### Requirement
Return the data below exactly, but only from the line containing "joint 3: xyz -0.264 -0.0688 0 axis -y" through the line containing "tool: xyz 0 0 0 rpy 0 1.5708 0", with both of those lines included.

### Raw data
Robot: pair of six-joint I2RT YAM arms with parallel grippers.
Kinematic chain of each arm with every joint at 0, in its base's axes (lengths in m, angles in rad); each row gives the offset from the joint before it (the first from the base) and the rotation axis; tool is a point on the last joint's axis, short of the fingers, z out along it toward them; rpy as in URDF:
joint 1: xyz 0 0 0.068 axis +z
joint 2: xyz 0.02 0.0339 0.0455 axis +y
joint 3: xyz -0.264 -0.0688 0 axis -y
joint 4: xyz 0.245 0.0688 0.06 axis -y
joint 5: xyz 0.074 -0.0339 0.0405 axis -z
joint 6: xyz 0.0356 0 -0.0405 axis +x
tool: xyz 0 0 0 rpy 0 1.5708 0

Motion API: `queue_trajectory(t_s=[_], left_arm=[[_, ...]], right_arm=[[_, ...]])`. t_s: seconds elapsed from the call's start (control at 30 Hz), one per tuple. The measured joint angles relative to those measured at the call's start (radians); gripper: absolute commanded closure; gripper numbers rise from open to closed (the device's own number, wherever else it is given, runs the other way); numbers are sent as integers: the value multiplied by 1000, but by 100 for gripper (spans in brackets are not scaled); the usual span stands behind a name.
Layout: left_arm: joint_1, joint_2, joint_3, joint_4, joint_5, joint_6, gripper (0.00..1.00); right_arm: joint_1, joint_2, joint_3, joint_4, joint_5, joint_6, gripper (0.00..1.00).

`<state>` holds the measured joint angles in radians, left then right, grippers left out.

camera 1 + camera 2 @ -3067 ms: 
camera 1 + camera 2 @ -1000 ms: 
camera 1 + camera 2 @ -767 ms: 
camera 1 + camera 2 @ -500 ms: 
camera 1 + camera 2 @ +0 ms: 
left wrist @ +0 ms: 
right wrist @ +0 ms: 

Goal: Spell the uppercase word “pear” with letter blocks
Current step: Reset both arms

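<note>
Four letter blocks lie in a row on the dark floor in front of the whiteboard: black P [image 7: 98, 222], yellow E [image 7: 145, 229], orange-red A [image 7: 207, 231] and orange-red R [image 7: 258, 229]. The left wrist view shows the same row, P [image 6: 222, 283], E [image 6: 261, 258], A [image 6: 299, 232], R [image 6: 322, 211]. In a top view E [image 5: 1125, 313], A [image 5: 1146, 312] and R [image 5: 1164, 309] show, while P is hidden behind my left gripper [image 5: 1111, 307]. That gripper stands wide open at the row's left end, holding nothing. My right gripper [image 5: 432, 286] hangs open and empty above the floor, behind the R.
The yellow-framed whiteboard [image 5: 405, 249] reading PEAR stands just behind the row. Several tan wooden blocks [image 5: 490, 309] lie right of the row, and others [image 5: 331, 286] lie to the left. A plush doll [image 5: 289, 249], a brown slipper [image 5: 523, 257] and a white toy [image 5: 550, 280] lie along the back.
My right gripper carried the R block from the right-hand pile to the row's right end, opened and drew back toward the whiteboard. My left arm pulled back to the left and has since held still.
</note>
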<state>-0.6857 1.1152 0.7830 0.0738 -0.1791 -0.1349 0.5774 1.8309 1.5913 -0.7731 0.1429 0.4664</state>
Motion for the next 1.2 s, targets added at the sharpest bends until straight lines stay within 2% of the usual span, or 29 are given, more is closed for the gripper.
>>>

### Solved problem
joint 3: xyz -0.264 -0.0688 0 axis -y
joint 4: xyz 0.245 0.0688 0.06 axis -y
joint 5: xyz 0.074 -0.0339 0.0405 axis -z
joint 6: xyz 0.0356 0 -0.0405 axis +x
tool: xyz 0 0 0 rpy 0 1.5708 0

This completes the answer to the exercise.